Turkish Parliament approves troop deployment to Qatar amid diplomatic crisis in Gulf

The Turkish Parliament on Wednesday approved legislation allowing its troops to be deployed to a military base in Qatar amid a diplomatic crisis in the Gulf as Saudi Arabia, Egypt, the United Arab Emirates and Bahrain severed relations with Doha and closed their airspace to Qatari commercial flights on Monday, accusing it of financing terrorist groups.

The bill, which was first drafted in May, passed in Parliament with 240 votes in favor, largely with support from the ruling Justice and Development Party (AKP) and Nationalist Movement Party (MHP).

According to the bill, the cooperation between Qatar and Turkey will primarily involve modernization of Qatar’s military as well as expanding cooperation in training and war exercises. The bill did not specify how many troops would go nor when, Reuters reported on Wednesday.

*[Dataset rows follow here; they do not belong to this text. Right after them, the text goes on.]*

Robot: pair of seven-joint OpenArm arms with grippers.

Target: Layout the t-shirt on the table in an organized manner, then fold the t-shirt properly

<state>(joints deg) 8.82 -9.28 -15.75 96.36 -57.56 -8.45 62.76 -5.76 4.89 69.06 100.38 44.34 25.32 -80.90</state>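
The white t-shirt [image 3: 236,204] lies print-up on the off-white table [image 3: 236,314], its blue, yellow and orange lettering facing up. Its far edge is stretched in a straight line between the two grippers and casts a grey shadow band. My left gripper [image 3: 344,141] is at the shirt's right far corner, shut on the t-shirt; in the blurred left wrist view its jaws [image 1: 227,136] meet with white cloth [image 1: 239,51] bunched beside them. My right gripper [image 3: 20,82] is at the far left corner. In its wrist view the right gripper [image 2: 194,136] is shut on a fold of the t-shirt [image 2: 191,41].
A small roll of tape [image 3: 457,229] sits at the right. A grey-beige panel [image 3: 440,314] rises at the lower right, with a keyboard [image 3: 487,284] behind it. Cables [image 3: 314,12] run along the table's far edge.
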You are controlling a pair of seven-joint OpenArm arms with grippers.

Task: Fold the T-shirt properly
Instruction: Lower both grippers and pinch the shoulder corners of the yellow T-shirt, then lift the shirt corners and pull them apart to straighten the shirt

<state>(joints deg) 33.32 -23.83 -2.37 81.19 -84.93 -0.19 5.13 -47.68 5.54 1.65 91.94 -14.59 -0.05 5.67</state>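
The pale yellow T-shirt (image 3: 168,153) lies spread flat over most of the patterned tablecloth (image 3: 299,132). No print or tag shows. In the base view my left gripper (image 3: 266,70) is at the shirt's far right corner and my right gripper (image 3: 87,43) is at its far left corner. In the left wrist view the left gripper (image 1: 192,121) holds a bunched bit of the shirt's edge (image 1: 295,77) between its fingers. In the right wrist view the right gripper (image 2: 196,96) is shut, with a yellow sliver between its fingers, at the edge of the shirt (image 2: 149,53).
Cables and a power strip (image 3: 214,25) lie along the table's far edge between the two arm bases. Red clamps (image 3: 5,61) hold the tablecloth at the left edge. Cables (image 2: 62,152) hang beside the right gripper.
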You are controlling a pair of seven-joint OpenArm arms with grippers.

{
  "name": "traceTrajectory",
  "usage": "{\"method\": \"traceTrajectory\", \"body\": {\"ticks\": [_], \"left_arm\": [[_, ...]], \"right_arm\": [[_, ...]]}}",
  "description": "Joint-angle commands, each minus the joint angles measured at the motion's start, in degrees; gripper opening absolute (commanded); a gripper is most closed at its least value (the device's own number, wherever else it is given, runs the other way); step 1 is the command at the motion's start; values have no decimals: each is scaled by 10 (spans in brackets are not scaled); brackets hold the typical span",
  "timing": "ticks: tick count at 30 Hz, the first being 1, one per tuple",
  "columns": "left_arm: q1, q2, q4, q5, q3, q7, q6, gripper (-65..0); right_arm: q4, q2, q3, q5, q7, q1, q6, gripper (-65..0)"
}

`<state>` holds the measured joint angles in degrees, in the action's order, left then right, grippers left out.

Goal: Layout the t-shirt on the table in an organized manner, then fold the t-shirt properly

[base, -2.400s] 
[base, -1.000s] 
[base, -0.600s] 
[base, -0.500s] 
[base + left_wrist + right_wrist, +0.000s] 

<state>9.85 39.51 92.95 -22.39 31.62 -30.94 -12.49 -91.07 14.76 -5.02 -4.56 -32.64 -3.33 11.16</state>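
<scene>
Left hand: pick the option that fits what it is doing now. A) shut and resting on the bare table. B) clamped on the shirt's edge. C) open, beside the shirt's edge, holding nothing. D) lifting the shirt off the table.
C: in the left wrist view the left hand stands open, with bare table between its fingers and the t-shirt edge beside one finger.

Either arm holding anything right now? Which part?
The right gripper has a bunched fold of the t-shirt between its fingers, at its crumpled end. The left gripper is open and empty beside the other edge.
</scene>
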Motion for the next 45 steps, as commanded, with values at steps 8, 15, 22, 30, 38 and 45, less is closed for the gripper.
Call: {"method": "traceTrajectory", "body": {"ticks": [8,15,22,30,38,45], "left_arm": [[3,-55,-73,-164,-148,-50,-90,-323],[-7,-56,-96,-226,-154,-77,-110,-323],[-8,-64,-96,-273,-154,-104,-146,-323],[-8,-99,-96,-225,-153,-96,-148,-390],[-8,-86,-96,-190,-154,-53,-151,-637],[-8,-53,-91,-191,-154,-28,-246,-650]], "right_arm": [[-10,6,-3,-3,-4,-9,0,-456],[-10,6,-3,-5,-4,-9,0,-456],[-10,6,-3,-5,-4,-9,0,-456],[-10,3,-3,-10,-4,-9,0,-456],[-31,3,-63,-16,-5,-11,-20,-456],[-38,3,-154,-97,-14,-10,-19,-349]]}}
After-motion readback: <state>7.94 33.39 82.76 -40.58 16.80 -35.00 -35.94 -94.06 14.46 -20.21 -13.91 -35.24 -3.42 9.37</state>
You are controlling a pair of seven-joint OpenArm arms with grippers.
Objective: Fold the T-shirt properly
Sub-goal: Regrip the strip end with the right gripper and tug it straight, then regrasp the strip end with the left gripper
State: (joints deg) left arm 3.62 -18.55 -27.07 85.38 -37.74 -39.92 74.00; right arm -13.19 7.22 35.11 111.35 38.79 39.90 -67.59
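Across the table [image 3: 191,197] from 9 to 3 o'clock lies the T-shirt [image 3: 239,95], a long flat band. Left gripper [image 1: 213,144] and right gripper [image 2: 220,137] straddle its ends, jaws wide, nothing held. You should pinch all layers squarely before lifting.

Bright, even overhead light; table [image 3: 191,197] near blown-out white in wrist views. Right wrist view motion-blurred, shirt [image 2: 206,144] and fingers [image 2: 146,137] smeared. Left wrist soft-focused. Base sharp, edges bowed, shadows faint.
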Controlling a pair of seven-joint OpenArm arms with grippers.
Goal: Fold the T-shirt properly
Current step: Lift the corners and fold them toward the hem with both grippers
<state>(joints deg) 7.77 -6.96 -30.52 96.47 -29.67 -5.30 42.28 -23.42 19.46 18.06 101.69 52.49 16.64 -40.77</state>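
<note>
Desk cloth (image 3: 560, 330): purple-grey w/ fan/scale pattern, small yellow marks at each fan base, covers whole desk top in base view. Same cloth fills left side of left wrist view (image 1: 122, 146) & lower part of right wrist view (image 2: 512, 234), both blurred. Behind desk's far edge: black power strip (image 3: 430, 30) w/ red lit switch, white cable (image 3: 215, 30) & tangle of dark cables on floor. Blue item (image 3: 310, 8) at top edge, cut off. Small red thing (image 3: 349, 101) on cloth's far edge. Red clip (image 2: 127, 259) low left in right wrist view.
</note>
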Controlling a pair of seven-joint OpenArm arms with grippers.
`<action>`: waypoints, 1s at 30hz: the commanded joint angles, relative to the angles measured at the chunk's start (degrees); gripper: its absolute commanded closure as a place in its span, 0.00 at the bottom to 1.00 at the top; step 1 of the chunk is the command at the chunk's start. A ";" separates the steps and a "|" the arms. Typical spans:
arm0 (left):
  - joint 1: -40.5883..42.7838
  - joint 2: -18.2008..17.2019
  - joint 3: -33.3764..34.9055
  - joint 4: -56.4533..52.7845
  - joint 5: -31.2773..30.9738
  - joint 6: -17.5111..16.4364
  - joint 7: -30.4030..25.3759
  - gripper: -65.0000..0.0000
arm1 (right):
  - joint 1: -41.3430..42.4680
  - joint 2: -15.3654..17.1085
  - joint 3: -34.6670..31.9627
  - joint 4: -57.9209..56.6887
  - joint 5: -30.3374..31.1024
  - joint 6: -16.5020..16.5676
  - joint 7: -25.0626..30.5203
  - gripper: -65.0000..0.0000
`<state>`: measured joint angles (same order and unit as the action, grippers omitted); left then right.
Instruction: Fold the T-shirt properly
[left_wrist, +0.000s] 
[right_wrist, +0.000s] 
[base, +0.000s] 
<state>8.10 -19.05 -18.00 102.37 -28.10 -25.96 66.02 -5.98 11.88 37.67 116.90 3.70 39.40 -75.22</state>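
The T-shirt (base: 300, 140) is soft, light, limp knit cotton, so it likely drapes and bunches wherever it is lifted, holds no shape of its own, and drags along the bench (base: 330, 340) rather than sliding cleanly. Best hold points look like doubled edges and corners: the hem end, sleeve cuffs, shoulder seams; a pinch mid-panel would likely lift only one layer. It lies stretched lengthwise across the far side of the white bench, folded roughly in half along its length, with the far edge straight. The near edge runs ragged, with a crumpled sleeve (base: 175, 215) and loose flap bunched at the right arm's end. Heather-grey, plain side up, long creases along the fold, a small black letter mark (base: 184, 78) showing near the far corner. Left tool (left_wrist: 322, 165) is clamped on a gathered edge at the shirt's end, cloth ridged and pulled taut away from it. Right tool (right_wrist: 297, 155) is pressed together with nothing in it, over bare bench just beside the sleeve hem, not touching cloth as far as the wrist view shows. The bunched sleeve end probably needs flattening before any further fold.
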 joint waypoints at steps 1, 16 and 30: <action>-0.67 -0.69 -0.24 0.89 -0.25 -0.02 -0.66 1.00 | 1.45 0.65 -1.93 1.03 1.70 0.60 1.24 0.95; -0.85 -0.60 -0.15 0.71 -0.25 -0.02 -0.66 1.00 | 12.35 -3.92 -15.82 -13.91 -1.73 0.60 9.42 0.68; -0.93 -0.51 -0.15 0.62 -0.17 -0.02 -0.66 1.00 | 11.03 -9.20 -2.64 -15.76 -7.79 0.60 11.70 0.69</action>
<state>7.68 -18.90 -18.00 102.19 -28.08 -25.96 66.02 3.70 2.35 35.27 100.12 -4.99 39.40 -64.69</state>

Turkey set up a military base in Qatar, its first such installation in the Middle East, as part of an agreement signed in 2014. In 2016, Ahmet Davutoğlu, then Turkish prime minister, visited the base where 150 personnel are already stationed.

In an interview with Reuters in late 2015, Ahmet Demirok, Turkey’s Ambassador to Qatar at the time, said 3,000 ground troops would eventually be deployed to a base that was primarily to serve as a venue for joint training exercises.

Earlier on Wednesday, the main opposition Republican People’s Party (CHP) warned Turkey’s AKP government to avoid involvement in the crisis.

At a press conference in Ankara on Wednesday in advance of a Central Executive Board (MYK) meeting, CHP Deputy Chairman Bülent Tezcan said: “We strongly recommend [the AKP government] not make statements [on the Qatar crisis]. We have to maintain our neutrality at this time. Turkey must be part of the solution, not the crisis. We recommend the [AKP] government give up its relations with İhvan (Muslim Brotherhood). Otherwise, it will end up with serious problems and disasters.”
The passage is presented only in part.